Zuvor hatte der Mann am 10. Dezember 2018 auf Facebook die Behauptung aufgestellt, dass ein Asylsuchender oder eine Person mit Migrationshintergrund Kinder einer Schule in Markt Wald anspreche und sie mit Süßigkeiten von der Schule wegzulocken versuchte. Daraufhin kommentierten mehrere Personen im rassistischer Manier die Geschichte. Darunter war auch ein weiterer Beitrag des Angeklagten, den ihm die Staatsanwaltscahft am Dienstag zum Vorwurf machte. Sie forderte eine Freiheitsstrafe von zehn Monaten auf Bewährung sowie die Zahlung von 3500 Euro.

Gericht wertet Aussagen als rassistisch

Rechtsanwalt Felix Dimpfl dagegen forderte den Freispruch für seinen Mandanten. Seiner Auffassung nach zielten die Aussagen des Angeklagten nicht auf bestimmte Bevölkerungsgruppen, weshalb der Vorwurf der Volksverhetzung nicht greife. Als montenegrinischer Staatsbürger könne er zudem gar keine rassistische Aussage treffen.

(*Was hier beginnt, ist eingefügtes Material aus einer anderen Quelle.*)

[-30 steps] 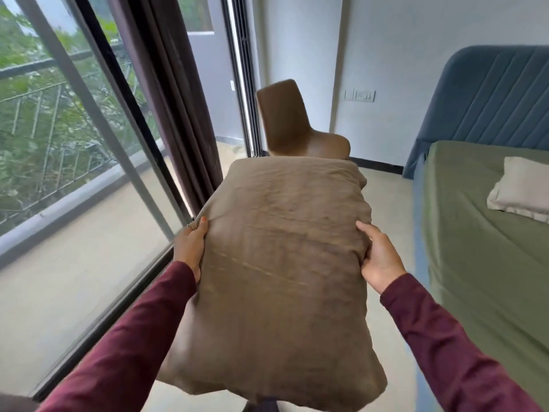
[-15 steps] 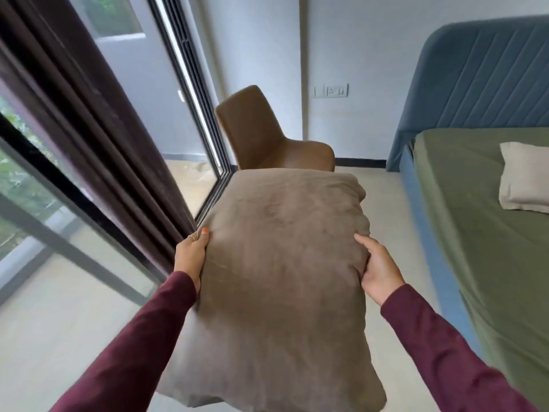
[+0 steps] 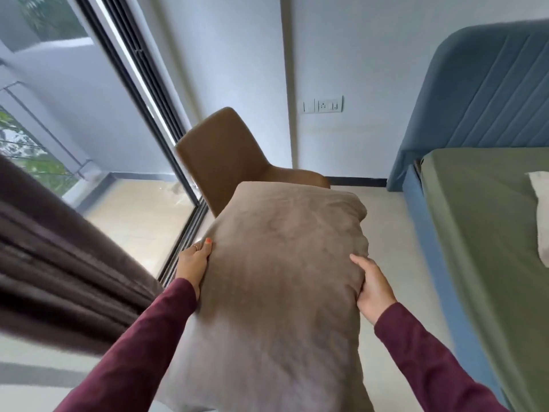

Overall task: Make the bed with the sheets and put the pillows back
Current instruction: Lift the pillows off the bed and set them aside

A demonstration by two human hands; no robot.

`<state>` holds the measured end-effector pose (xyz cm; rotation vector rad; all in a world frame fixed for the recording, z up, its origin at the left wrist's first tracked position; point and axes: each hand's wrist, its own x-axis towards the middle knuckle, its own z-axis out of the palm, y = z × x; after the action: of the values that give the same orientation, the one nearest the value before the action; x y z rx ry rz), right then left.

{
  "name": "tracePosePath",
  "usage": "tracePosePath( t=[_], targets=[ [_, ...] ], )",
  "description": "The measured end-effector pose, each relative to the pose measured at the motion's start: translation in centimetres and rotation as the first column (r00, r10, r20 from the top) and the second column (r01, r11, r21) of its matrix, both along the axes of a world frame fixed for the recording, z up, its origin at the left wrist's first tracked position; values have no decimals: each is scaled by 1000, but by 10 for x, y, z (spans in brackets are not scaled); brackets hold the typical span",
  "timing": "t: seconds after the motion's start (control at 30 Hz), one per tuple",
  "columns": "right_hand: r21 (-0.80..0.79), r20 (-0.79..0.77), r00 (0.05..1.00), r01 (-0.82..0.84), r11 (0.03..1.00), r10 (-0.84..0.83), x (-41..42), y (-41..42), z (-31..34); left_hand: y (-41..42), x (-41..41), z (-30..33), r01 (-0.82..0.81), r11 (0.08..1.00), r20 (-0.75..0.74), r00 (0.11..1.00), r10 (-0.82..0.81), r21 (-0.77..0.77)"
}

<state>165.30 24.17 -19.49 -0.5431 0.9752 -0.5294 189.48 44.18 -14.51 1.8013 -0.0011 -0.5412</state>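
Carrying of a brown pillow is shown, the pillow being held in the air in front of the body, above the floor and to the left of the bed. Its left edge is grasped by the left hand and its right edge by the right hand, thumbs lying on the upper face; the remaining fingers are hidden beneath. An olive-green sheet is already spread smooth over the mattress, and one pale pillow is seen lying on it at the frame's right edge. The task is judged well advanced: the brown pillow is not yet placed on the bed. The pillow is plump, rectangular and soft, its cover matt and faintly creased. A padded blue headboard with stitched diagonal channels is seen behind the bed. Beyond the pillow a smooth tan moulded chair is seen, and at left a dark pleated curtain beside sliding glass.
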Motion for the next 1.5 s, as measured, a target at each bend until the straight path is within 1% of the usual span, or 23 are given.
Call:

Das ließ Richterin Barbara Roßdeutscher nicht gelten. Sie sah in den Aussagen einen klar rassistischen Bezug und verurteilte den Familienvater schließlich zur Zahlung von 1800 Euro an das Familienhilfswerk Unterallgäu und eine Freiheitsstrafe von sechs Monaten. Letzteres setzte sie auf Bewährung aus. Das Urteil ist noch nicht rechtskräftig.

An Gerüchten »nichts dran«

Schon am Tag nach dem ursprünglichen Facebook-Post griff ihn die Memminger Zeitung auf und zitierte ihn in voller länge. Allerdings berichtete sie auch über erhebliche Zweifel an der Geschichte des Vaters, der die angeblichen Vorfälle über das Kontaktformular der Polizei meldete und via Facebook verbreitete. Demnach habe der vermeintliche Täter ab September mehrmals Schüler angegangen und sei sogar in die Schule eingedrungen.

»So weit es die Polizei beurteilen kann, ist an der Sache nichts dran«, erklärte dagegen die zuständige Polizeiinspektion in Bad Wörishofen gegenüber der Zeitung. Es hätten sich in den vorhergehenden Wochen keine Eltern gemeldet, deren Kinder von einem Unbekannten angesprochen wurden oder die mit Süßigkeiten in ein Gerätehäuschen hätten gelockt werden sollen. Und weder dem Rektor der Grundschule noch einem der Lehrer oder der Kinder sei ein Unbekannter an der Schule aufgefallen.

Dass es sich um ein reines Gerücht gehandelt haben musste, bestätigte ein Polizist am Dienstag erneut, als ihn Richterin Barbara Roßdeutscher als Zeugen vernahm. Als die Polizei den Verlauf der vermeintlichen Taten rekonstruierte und Zeugen vernommen hatte, habe sich herausgestellt, dass es die Vorfälle nicht gegeben habe. Das angebliche Gerätehäuschen entpuppte sich dabei als Carport, deren Besitzerin dort ihr Altpapier sortiert und die Kinder auch bemerkt hatte.